In one of the vital bold efforts, Vistra Corp., a Texas-based energy technology firm that additionally owns quite a lot of energy vegetation in California and Illinois, mentioned it could spend $550 million to show no less than 9 of its coal-burning amenities in Illinois into websites for photo voltaic panels and battery storage.
The most important, a plant in Baldwin, Unwell., that’s set to retire by 2025, will get 190,000 photo voltaic panels on 500 acres of land. Collectively, the panels will generate 68 megawatts of energy, sufficient to produce someplace between 13,600 and 34,000 properties, relying on the time of yr. It can additionally get a 9-megawatt battery, which is able to assist distribute electrical energy when demand peaks or the solar isn’t shining.
Vistra chief govt, Curtis Morgan, mentioned it turned clear that the ability firm would want to “depart coal behind” and it was keen to construct new zero-emissions tasks to interchange a few of the energy from these vegetation. Nevertheless, he mentioned, the sluggish technique of getting approval from grid operators, which coordinate and monitor electrical energy provides, has been a roadblock for numerous Vistra’s proposed tasks.
A surge in proposals for wind, photo voltaic and battery storage tasks has overwhelmed regulators lately, based on an evaluation from the Lawrence Berkeley Nationwide Laboratory, which overlooks the College of California’s Berkeley campus.
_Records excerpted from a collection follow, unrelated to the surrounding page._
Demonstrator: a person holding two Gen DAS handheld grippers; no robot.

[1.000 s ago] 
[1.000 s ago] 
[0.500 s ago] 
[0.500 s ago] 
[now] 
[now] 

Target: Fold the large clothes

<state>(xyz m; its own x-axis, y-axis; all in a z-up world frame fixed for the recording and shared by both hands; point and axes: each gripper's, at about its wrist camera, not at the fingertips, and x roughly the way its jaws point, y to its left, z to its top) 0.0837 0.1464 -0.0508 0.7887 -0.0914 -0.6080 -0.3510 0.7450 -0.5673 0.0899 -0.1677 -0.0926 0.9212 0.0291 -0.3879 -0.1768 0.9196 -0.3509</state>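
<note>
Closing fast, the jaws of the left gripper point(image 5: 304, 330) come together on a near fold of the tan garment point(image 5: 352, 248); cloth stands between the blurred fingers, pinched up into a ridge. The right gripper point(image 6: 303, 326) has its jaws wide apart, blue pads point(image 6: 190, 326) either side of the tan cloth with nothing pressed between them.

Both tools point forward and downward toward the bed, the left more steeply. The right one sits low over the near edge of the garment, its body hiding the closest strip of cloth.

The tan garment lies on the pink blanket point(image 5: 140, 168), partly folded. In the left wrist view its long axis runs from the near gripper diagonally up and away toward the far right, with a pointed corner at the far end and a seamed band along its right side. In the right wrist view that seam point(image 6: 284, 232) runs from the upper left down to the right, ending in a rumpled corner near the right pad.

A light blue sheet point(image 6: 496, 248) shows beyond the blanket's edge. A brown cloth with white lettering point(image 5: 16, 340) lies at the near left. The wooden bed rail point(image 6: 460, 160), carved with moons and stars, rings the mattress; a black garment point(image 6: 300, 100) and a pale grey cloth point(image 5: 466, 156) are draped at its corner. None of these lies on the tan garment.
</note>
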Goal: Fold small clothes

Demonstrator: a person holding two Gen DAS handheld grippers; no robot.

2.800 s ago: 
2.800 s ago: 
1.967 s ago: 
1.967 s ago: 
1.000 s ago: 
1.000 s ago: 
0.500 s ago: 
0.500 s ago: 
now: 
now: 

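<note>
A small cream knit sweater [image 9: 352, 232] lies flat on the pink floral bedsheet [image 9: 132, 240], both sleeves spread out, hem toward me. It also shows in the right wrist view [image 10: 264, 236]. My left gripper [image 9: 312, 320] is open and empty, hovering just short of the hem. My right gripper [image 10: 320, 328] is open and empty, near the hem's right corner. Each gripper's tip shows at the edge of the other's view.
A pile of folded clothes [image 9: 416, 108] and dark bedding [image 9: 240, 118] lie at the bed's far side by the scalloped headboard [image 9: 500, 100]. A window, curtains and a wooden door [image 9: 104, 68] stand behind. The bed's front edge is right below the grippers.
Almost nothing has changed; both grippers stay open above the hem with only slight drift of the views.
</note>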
In 2021, wait instances had nearly doubled from a decade earlier than, to almost 4 years, and that doesn’t embody the growing variety of tasks which are withdrawing from the method completely.
If each venture at present ready for approval will get constructed, “we may hit 80 p.c clear vitality by 2030,” mentioned Mr. Rand, the lead creator of the report. “However we’d be fortunate if even 1 / 4 of what’s proposed really will get accomplished.”
Three of Vistra’s battery storage tasks in Illinois — on the Havana, Joppa and Edwards coal vegetation — additionally benefited from an infusion of grants from a state regulation, the Local weather and Equitable Jobs Act, aimed toward supporting a “simply transition” for coal-dependent communities towards renewable vitality. It was signed by Gov. J.B. Pritzker final fall, and in addition required all fossil-fuel-burning vegetation to chop their emissions to zero by 2045, which may result in their closure, although a lot of the coal vegetation in Illinois had been already poised to close down inside a decade.
The Coal-to-Photo voltaic Power Storage Grant Program that emerged from the laws additionally helps two different battery tasks, owned by NRG Power, which might be constructed on the Waukegan and Will County coal-burning energy stations.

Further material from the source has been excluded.